The 2004 session was one of the most challenging and difficult in recent memory. Although there were topics that dominated the headlines, much was accomplished that did not garner media attention. As a member of the House Health and Government Operations Committee and as Chair of the sub-committee of Government Operations, I was privileged to work on a wide variety of legislation. I initiated and was the lead-sponsor of bills that will improve the economy, health, and environment of our State and that I am sure will interest you. Those marked with an asterisk have passed both the House and the Senate and are awaiting action by the Governor. I was fortunate to have eleven bills approved, a significant number for any legislator.
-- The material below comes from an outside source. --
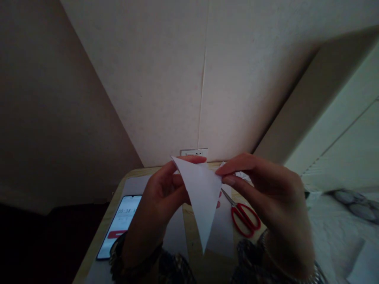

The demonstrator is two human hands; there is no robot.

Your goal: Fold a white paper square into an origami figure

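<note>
A white sheet of paper folded into a pointed triangle (199, 193) hangs between my two hands, its sharp tip aimed down toward me. My left hand (164, 197) grips it from the left side, with the thumb and some fingers partly behind the paper. At the upper right corner, the thumb and forefinger of my right hand (266, 193) pinch the paper. Scissors with red handles (245, 219) lie on the wooden table (192, 236) just below my right hand, their blades partly covered.
On the table's left side lies a phone (120, 227) showing a running timer. White paper sheets (174, 232) lie under my hands, one with red marks. Behind the table rises a wall with a socket (194, 152). A bed-like surface (331, 228) is at the right.
</note>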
*HB 109 - Environment - Electronic Waste Collection Systems: aÊrevolutionary and environmentally important bill that takes the first steps towards recycling computers in Maryland. Less than 4% of 84 million tons of computers in our state are properly and safely disposed. Computers are a mega-toxic waste problem which pose a significant threat to human health as they are made up of lead, cadmium, plastics, and other materials linked to diseases of all types. It's critical that we are pro-active and address this serious problem now before it gets completely out of control.
*HB 122 Health Insurance - Coverage for Young Adults will be a real help to families with young adults facing the loss of their health insurance coverage. Many children of baby-boomers are reaching the ages of 19-22 when they are no longer eligible to be kept on their parents' health insurance policies. This bill requires insurance companies to give families at least 60 days notice and to provide information about insurance alternatives. With the help of this bill and careful planning, families can effectively address this change in status.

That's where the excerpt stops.